「かけあしすすめ!」。聖火トーチを掲げた正走者の声を合図に、一糸乱れぬ聖火ランナー団が1964年の日本を駆け抜けた。
練馬区でその一員だった井上堯(たかし)さんは「練習は月2回。大学祭の準備で忙しかった私は出席が難しくて」と振り返る。でも走行中沿道の「頑張って」という声援がうれしかった。
前回の走者は1区間1~2㎞を風雨の中でも走れる、元気な若手男女が選ばれた。
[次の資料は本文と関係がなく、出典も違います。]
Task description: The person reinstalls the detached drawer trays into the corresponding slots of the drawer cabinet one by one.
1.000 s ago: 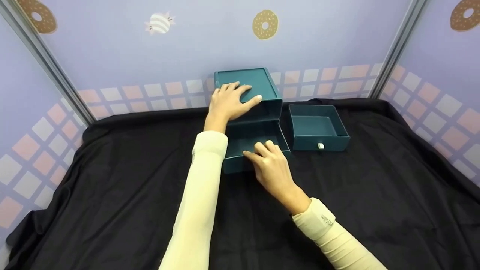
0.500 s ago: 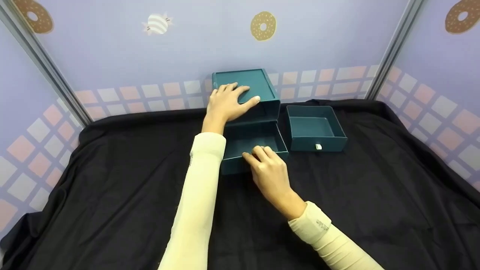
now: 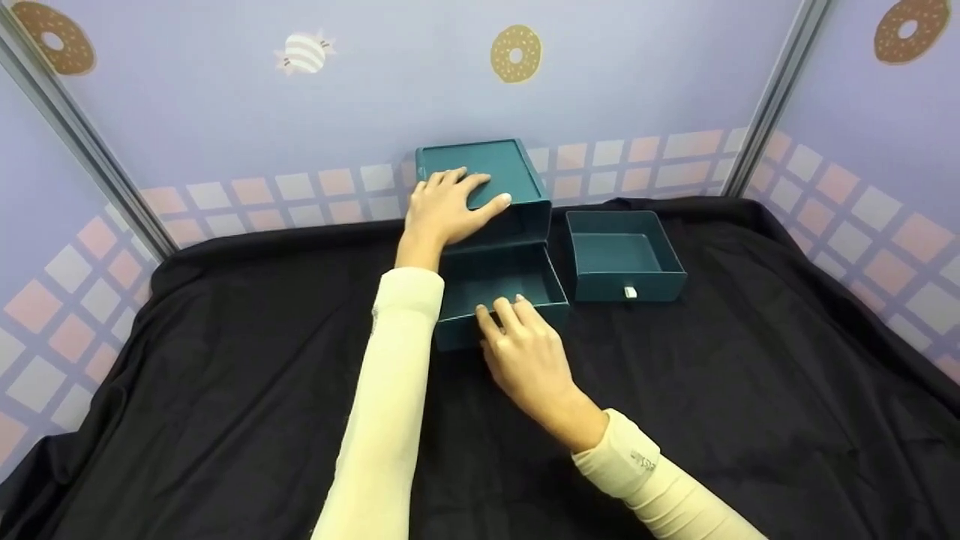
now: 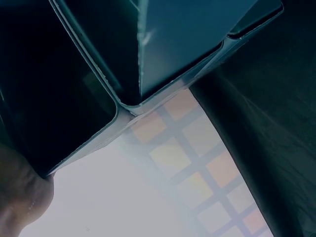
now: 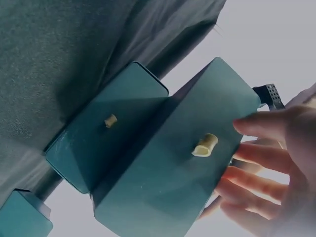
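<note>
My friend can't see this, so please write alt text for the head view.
A person's right hand grips the front of an open teal drawer, while the left hand rests on top of its cabinet. A separate drawer with a pale tab sits to the right on black cloth.

Pale cream sleeves clothe both arms: the left sleeve looks fairly smooth, the right sleeve creased in bands. Each has a thick cuff, the right cuff bearing a small grey print. The left hand and right hand are bare.
</note>
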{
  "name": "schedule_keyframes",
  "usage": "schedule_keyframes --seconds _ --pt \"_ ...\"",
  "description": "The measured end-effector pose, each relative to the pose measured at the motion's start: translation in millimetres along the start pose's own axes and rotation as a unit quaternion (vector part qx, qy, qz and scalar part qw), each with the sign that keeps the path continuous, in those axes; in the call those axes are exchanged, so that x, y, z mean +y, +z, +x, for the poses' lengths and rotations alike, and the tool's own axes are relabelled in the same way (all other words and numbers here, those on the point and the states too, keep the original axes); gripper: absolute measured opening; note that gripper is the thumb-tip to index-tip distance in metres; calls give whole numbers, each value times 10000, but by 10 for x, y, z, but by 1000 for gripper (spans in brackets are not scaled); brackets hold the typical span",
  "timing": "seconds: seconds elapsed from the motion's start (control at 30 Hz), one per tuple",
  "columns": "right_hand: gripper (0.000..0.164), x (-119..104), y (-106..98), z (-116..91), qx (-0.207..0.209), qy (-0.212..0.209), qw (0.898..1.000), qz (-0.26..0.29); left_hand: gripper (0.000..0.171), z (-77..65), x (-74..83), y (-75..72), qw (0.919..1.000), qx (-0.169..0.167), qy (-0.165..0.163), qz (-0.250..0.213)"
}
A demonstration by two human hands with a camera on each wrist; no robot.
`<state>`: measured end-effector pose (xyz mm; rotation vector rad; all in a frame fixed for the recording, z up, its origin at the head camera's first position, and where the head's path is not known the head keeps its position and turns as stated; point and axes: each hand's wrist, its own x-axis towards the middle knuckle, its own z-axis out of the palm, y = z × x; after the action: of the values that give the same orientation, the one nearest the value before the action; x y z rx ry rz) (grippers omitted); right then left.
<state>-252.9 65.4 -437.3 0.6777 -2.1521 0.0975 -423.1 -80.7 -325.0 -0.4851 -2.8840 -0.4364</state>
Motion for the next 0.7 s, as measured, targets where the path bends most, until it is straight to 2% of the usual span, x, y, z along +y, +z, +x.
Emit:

県・市町村境で聖火を引き継ぎ、日本全国6755㎞を彼らはビシッと走り抜いたのだった。
ところが2021年3月の聖火リレーでは、第一走者のなでしこジャパンをはじめ、みんなニコニコ。1人約200mで100歳越えのランナーもいる。その上、隊列には大音響でにぎわいを演出するスポンサー車列。
今昔の違いはまだあった。今回は空輸だが、前回の聖火はギリシャからユーラシア大陸を経て13カ所、空輸以外に732㎞も走り継いで来日した。聖火リレー自体は、昭和11年(1936)のベルリン大会が初でナチスドイツのプロパガンダ説もある。アジア初の東京大会もそれに倣い、2008年北京大会まで続いた。
現代版はどうだろう? 東京都オリンピック・パラリンピック準備局聖火リレー担当の越坂部さんによると、「今回のコースは各自治体に、多くの方に見ていただき、安全で確実に実施できるルートを選んでいただきました」隣町へは車で聖火を運ぶ。しかしこのコロナ禍では緊急事態宣言など外出自粛要請が出た場合、公道の走行を見合わせることもある。
観客の「密」は防止したいが、運営スタッフは大人数
では自治体の役割は?
練馬区の担当者に聞くと「石神井公園駅横をスタート、ゴール地点の練馬総合運動場公園でその日の聖火の到着を祝うセレブレーションの予定です」と林さん。当日は聖火ランナーのほかに6.2㎞の沿道警備にボランティア約800名と区職員。さらに都の職員や警視庁、セレブレーション会場などにスタッフを配置。そこに全国を巡る組織委員会やスポンサー関連スタッフ460名余も加わる。
大変そうだが「コロナ禍でも安全安心なリレーを実施してオリンピックの機運を高め、皆さんに喜んでもらえれば」と関係者は語る。
7月23日聖火は国立競技場到着。ところで建築当初設計になかった聖火台のことは、今も誰に聞いても「わからない」。これもお楽しみ……か!?